**Instructions for the task**
The response must contain every line below in which "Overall" appears.
Records provided Block Start
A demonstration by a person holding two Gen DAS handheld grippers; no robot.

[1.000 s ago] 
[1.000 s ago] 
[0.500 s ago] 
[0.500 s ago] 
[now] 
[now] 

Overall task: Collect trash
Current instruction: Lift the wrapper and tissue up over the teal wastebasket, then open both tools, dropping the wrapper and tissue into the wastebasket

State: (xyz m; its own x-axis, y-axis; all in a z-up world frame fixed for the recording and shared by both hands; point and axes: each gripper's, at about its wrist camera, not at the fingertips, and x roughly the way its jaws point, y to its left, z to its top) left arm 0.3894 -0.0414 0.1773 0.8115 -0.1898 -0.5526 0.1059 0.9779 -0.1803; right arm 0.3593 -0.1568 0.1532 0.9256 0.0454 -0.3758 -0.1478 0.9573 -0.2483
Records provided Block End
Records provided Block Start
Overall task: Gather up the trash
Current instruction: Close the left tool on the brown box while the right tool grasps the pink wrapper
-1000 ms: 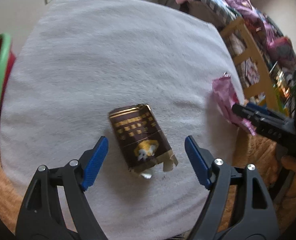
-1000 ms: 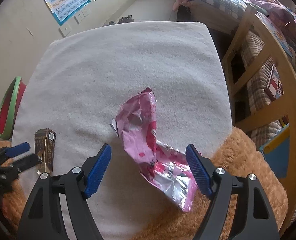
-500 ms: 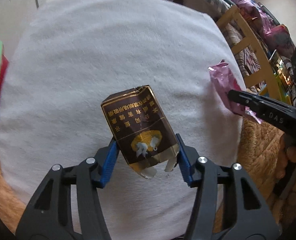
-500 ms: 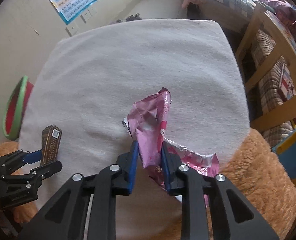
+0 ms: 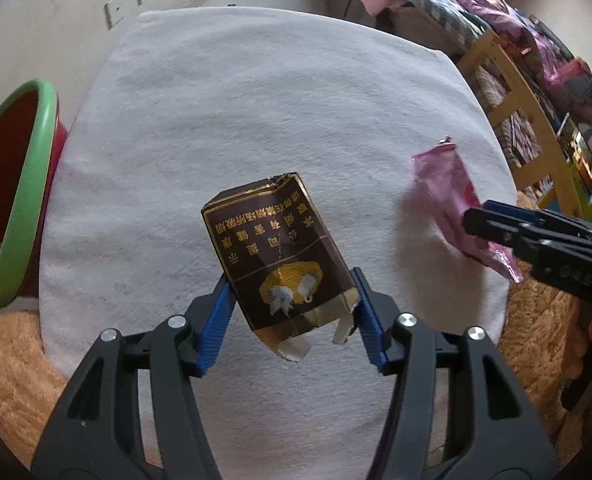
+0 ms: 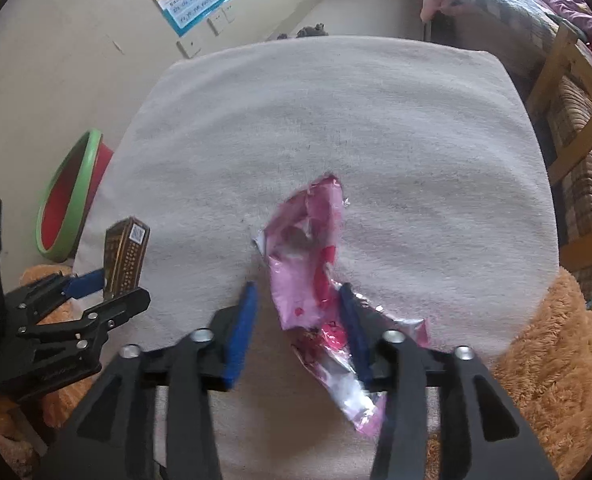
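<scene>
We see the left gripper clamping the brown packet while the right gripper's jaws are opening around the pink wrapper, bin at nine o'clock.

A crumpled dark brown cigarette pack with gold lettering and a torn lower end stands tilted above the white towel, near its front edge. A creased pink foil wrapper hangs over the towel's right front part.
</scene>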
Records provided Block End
**Task response**
Overall task: Collect trash
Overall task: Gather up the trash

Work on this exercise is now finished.